Institutional Centers for Clinical and Translational Research (ICCTR), Boston Children's Hospital, Harvard Medical School, Boston, Massachusetts.
RTI Health Solutions, Waltham, Massachusetts.
Am J Prev Med. 2021 Oct;61(4):465-473. doi: 10.1016/j.amepre.2021.03.023. Epub 2021 Jul 29.
Adults from racial and ethnic minorities and low-income groups are disproportionately affected by vaccine-preventable diseases. The objective of this study is to examine the trends in adult vaccination coverage in the U.S. by race/ethnicity and SES from 2010 to 2019.
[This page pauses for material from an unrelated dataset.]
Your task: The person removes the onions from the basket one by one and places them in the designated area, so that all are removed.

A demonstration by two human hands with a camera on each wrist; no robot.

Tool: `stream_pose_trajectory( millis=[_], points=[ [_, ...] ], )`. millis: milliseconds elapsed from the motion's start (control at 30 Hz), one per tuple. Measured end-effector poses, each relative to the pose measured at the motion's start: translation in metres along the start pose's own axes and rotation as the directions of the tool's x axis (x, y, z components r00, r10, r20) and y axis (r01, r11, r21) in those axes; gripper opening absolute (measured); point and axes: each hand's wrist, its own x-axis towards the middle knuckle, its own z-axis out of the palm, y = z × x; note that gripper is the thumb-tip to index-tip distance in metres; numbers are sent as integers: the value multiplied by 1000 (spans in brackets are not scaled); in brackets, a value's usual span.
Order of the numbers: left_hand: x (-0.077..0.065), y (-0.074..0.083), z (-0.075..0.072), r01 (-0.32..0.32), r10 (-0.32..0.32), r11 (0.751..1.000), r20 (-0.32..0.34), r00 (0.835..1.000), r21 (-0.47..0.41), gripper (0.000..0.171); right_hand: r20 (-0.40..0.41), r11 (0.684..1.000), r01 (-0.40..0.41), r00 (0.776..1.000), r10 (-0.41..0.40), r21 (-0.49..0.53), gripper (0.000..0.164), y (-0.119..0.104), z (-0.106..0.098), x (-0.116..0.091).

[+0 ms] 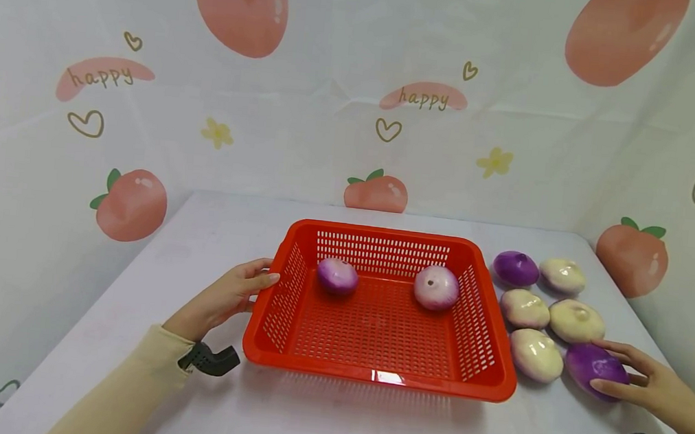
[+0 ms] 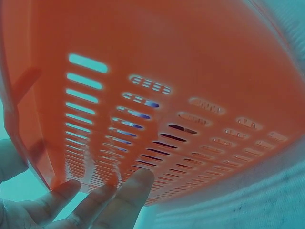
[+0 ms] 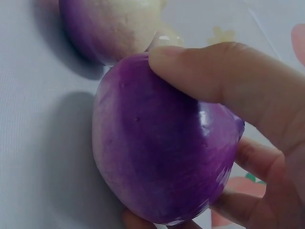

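My left hand (image 1: 230, 298) grips the left rim of a red plastic basket (image 1: 370, 377), thumb on top and fingers against the slotted outer wall (image 2: 190, 47). Inside the basket lie two purple-and-white onions, one onion (image 1: 337, 276) near the left wall and another onion (image 1: 436, 288) near the right. At the front right of the table, my right hand (image 1: 649, 385) holds a deep purple onion (image 1: 596, 371), with the thumb on one side and the fingers curled round the other. The right wrist view shows this onion (image 3: 157, 143) close up, with another onion (image 3: 105, 28) just beyond it.
Right of the basket sit several more onions: a purple one (image 1: 516, 269) at the back, pale ones (image 1: 562, 276) beside it, and a pale onion (image 1: 536, 355) near the basket's front right corner. A printed cloth (image 1: 317, 138) hangs behind the white table (image 1: 210, 226).
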Motion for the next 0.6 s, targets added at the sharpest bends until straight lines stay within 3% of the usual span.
stream_pose_trajectory(
  millis=[333,600],
  points=[
    [-1,1,1,-4,4,1000,-6,1000,12,56,71,997,-8,997,3,72,54,7,2,1],
    [-1,2,2,0,0,1000,2,1000,-5,57,128,987,-81,990,63,142,59,8,2,4]
  ],
)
Temporal trends in influenza; pneumococcal; herpes zoster; and tetanus, diphtheria, and acellular pertussis vaccination coverage were examined by race/ethnicity and SES in 2020 using the National Health Interview Surveys from 2010 to 2019.
Influenza vaccination coverage differed by race/ethnicity among adults aged ≥65 years (61.4% for Black, 63.9% for Hispanic, 71.9% for Asian, and 72.4% for White adults). Race/ethnicity, household income, education level, and health insurance type were significantly associated with receipt of influenza; pneumococcal; tetanus, diphtheria, and acellular pertussis; and zoster vaccinations among adults aged ≥65 years in a multivariable-adjusted regression model. Socioeconomic differences in influenza vaccine uptake narrowed among adults aged 18-64 years from 2010 to 2019. By contrast, racial/ethnic and socioeconomic differences in vaccine uptake persisted from 2010 to 2019 among adults aged ≥65 years.
Racial and ethnic disparities in vaccine uptake persisted over the last decade. Socioeconomic disparities in influenza vaccine coverage narrowed among adults aged 18-64 years; however, disparities persisted among adults aged ≥65 years. Efforts are urgently needed to achieve equity in immunization rates.
少数族裔和低收入群体的成年人受到疫苗可预防疾病的影响不成比例。本研究的目的是检查 2010 年至 2019 年美国按种族/族裔和 SES 划分的成人疫苗接种覆盖率趋势。
使用 2010 年至 2019 年国家健康访谈调查,按种族/族裔和 SES 检查 2020 年≥65 岁成年人中流感、肺炎球菌、带状疱疹和破伤风、白喉和无细胞百日咳疫苗接种覆盖率的时间趋势。
≥65 岁成年人中,流感疫苗接种率因种族/族裔而异(黑人 61.4%,西班牙裔 63.9%,亚裔 71.9%,白人 72.4%)。在多变量调整回归模型中,种族/族裔、家庭收入、教育水平和医疗保险类型与≥65 岁成年人接种流感、肺炎球菌、破伤风、白喉和无细胞百日咳以及带状疱疹疫苗显著相关。2010 年至 2019 年,18-64 岁成年人中,流感疫苗接种率的社会经济差异有所缩小。相比之下,2010 年至 2019 年,≥65 岁成年人的疫苗接种率仍存在种族/族裔和社会经济差异。
在过去十年中,疫苗接种率的种族和族裔差异仍然存在。18-64 岁成年人中,流感疫苗接种率的社会经济差异有所缩小;然而,≥65 岁成年人中仍然存在差异。迫切需要努力实现免疫接种率的公平。